[WHAT YOU HAVE TO DO]: Please set down the data word for word; images do not go in the copy.

[DATA]:
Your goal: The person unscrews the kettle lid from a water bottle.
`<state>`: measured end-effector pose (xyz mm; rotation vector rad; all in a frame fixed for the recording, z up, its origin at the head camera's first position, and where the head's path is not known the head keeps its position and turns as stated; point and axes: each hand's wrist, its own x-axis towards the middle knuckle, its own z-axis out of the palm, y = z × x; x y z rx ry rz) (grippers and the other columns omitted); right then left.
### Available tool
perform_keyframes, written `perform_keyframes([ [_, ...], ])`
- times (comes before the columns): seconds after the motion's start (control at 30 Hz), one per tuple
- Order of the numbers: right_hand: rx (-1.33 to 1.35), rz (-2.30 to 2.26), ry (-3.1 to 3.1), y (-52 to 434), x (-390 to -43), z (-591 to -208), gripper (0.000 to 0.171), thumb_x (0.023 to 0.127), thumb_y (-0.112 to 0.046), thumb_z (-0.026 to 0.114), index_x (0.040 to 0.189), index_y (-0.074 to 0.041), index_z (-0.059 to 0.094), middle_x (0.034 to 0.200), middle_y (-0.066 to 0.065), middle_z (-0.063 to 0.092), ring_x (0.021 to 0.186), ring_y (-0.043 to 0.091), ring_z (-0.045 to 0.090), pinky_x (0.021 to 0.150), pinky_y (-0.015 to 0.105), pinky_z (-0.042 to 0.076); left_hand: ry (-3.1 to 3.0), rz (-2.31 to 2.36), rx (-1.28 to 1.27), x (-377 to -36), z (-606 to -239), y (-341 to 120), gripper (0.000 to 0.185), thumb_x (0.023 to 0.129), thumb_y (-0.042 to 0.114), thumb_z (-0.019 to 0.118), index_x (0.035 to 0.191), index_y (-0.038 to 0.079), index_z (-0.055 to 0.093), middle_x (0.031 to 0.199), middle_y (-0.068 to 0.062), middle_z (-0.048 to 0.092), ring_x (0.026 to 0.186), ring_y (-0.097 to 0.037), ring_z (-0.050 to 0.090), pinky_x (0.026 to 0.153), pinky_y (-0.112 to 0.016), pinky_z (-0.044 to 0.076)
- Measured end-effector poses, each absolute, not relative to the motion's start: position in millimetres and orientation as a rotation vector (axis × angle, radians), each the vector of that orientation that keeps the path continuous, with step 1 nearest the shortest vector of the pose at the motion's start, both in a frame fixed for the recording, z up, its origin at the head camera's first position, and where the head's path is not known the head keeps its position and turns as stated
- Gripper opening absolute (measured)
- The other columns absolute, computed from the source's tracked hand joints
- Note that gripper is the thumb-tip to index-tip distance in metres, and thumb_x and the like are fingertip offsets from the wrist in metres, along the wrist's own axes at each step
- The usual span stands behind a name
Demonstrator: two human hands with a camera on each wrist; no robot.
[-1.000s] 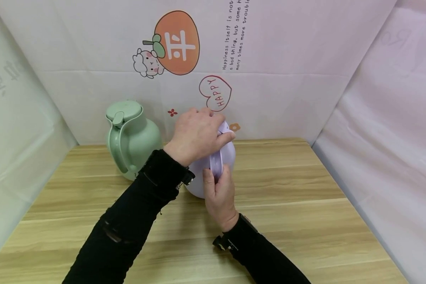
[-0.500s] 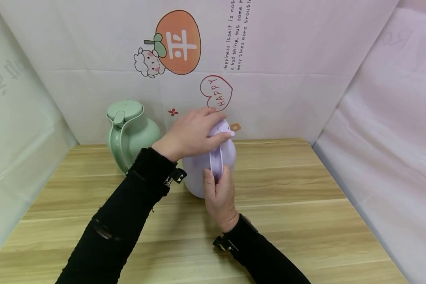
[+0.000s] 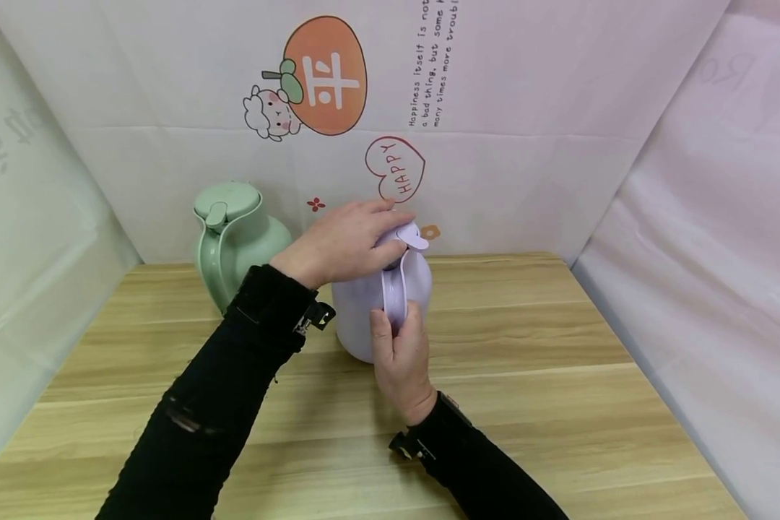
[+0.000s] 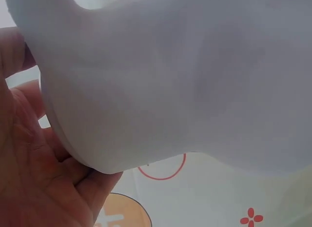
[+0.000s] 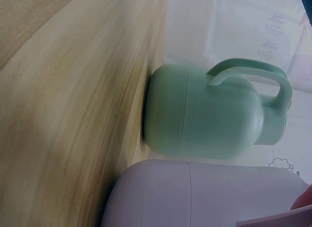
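A lavender thermos jug [image 3: 357, 318] stands upright on the wooden table. Its lid [image 3: 408, 232] carries a curved tab that sticks out to the right of the handle [image 3: 395, 292]. My left hand [image 3: 347, 242] lies over the top, thumb on the near side and fingers reaching round the far side of the lid. In the left wrist view, curled fingers [image 4: 97, 185] edge the pale top of the jug. Below, my right hand [image 3: 403, 357] grips the lower handle, thumb on its left. In the right wrist view, the jug's body [image 5: 156, 197] shows along the bottom.
A green thermos jug [image 3: 243, 245] stands at the back left, its handle facing the near side; the left forearm overlaps its base. A printed cloth [image 3: 507, 159] rises behind the table [image 3: 507, 347], with more pale cloth along both sides.
The lid's tab has turned to the right, away from the handle, and shows more. My left hand and forearm have shifted left. The right hand keeps its place on the handle.
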<state>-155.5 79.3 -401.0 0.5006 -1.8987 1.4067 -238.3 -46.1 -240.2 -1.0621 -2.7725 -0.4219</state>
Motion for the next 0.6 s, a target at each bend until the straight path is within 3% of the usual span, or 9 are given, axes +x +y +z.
perform_keyframes([
  [0.27, 0.519, 1.421, -1.897, 79.4, -155.7, -400.2, 0.039, 0.111, -0.035, 0.050, 0.112, 0.004, 0.051, 0.092, 0.015, 0.058, 0.078, 0.022, 0.058, 0.065, 0.032, 0.048, -2.787, -0.391, -1.063, -237.6, -235.5, -45.4, 0.052, 0.103, 0.037, 0.050, 0.152, 0.017, 0.056, 0.154, -0.010, 0.053, 0.138, -0.027, 0.053, 0.116, -0.043, 0.040],
  [0.6, 0.500, 1.430, -1.903, 79.3, -155.4, -401.3, 0.031, 0.109, -0.026, 0.054, 0.111, 0.004, 0.051, 0.092, 0.015, 0.058, 0.078, 0.022, 0.059, 0.065, 0.032, 0.048, -2.814, -0.361, -1.014, -233.6, -231.4, -41.5, 0.050, 0.104, 0.039, 0.053, 0.149, 0.018, 0.059, 0.150, -0.007, 0.057, 0.134, -0.026, 0.056, 0.112, -0.043, 0.043],
])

[SOLUTION FOR THIS PROBLEM]:
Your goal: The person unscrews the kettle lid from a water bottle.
`<state>`: measured end-effector pose (xyz mm; rotation vector rad; all in a frame fixed for the recording, z up, its origin at the head camera's first position, and where the head's path is not known the head keeps its position and turns as stated; point and axes: each hand's wrist, its own x-axis towards the middle knuckle, its own z-axis out of the palm, y = z × x; x y z rx ry rz) (grippers and the other columns omitted); right then left.
### Available tool
perform_keyframes, written `perform_keyframes([ [_, ...], ])`
- times (comes before the columns): seconds after the motion's start (control at 30 Hz), one per tuple
- Order of the numbers: right_hand: rx (-1.33 to 1.35), rz (-2.30 to 2.26), ry (-3.1 to 3.1), y (-52 to 434), x (-390 to -43), z (-591 to -208), gripper (0.000 to 0.171), thumb_x (0.023 to 0.127), thumb_y (-0.112 to 0.046), thumb_z (-0.026 to 0.114), index_x (0.040 to 0.189), index_y (-0.074 to 0.041), index_z (-0.059 to 0.094), middle_x (0.034 to 0.200), middle_y (-0.066 to 0.065), middle_z (-0.063 to 0.092), ring_x (0.021 to 0.186), ring_y (-0.043 to 0.091), ring_z (-0.045 to 0.090), pinky_x (0.021 to 0.150), pinky_y (-0.015 to 0.105), pinky_z (-0.042 to 0.076); left_hand: ry (-3.1 to 3.0), rz (-2.31 to 2.36), rx (-1.28 to 1.27), x (-377 to -36), z (-606 to -239), y (-341 to 120), gripper (0.000 to 0.185), thumb_x (0.023 to 0.129), thumb_y (-0.042 to 0.114), thumb_z (-0.019 to 0.118), index_x (0.035 to 0.191), index_y (-0.038 to 0.079), index_z (-0.055 to 0.093), middle_x (0.031 to 0.199), middle_y (-0.068 to 0.062), middle_z (-0.048 to 0.092), ring_x (0.026 to 0.186), ring_y (-0.097 to 0.037), ring_z (-0.050 to 0.090), pinky_x (0.026 to 0.153), pinky_y (-0.112 to 0.016), pinky_z (-0.044 to 0.076)
- Measured end-effector poses, each absolute, not relative to the motion's start: position in millimetres and orientation as a rotation vector (axis × angle, radians), each the vector of that orientation that keeps the path continuous, with step 1 nearest the shortest vector of the pose at the motion's start, both in a frame fixed for the recording, z up, its origin at the head camera's first position, and where the head's path is not known the head keeps its position and turns as stated
- Gripper opening absolute (measured)
- The other columns absolute, computed from the source's tracked hand joints
- Note that gripper is the thumb-tip to index-tip distance in metres, and thumb_x and the like are fingertip offsets from the wrist in metres, along the wrist's own axes at each step
- The usual span stands behind a name
Demonstrator: two human hands with a camera on each wrist; no robot.
[-1.000s] 
[-0.500s] 
[+0.000s] 
[+0.000s] 
[+0.000s] 
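A lavender thermos jug [image 3: 357, 318] stands upright on the wooden table. Its lid [image 3: 408, 232] carries a curved tab that sticks out to the right of the handle [image 3: 395, 292]. My left hand [image 3: 347, 242] lies over the top, thumb on the near side and fingers reaching round the far side of the lid. In the left wrist view, curled fingers [image 4: 97, 185] edge the pale top of the jug. Below, my right hand [image 3: 403, 357] grips the lower handle, thumb on its left. In the right wrist view, the jug's body [image 5: 156, 197] shows along the bottom.
A green thermos jug [image 3: 243, 245] stands at the back left, its handle facing the near side; the left forearm overlaps its base. A printed cloth [image 3: 507, 159] rises behind the table [image 3: 507, 347], with more pale cloth along both sides.
The lid's tab has turned to the right, away from the handle, and shows more. My left hand and forearm have shifted left. The right hand keeps its place on the handle.
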<state>-155.5 79.3 -401.0 0.5006 -1.8987 1.4067 -238.3 -46.1 -240.2 -1.0621 -2.7725 -0.4219</state>
Motion for the next 0.6 s, a target at each bend until the straight path is within 3% of the usual span, or 9 are given, axes +x +y +z.
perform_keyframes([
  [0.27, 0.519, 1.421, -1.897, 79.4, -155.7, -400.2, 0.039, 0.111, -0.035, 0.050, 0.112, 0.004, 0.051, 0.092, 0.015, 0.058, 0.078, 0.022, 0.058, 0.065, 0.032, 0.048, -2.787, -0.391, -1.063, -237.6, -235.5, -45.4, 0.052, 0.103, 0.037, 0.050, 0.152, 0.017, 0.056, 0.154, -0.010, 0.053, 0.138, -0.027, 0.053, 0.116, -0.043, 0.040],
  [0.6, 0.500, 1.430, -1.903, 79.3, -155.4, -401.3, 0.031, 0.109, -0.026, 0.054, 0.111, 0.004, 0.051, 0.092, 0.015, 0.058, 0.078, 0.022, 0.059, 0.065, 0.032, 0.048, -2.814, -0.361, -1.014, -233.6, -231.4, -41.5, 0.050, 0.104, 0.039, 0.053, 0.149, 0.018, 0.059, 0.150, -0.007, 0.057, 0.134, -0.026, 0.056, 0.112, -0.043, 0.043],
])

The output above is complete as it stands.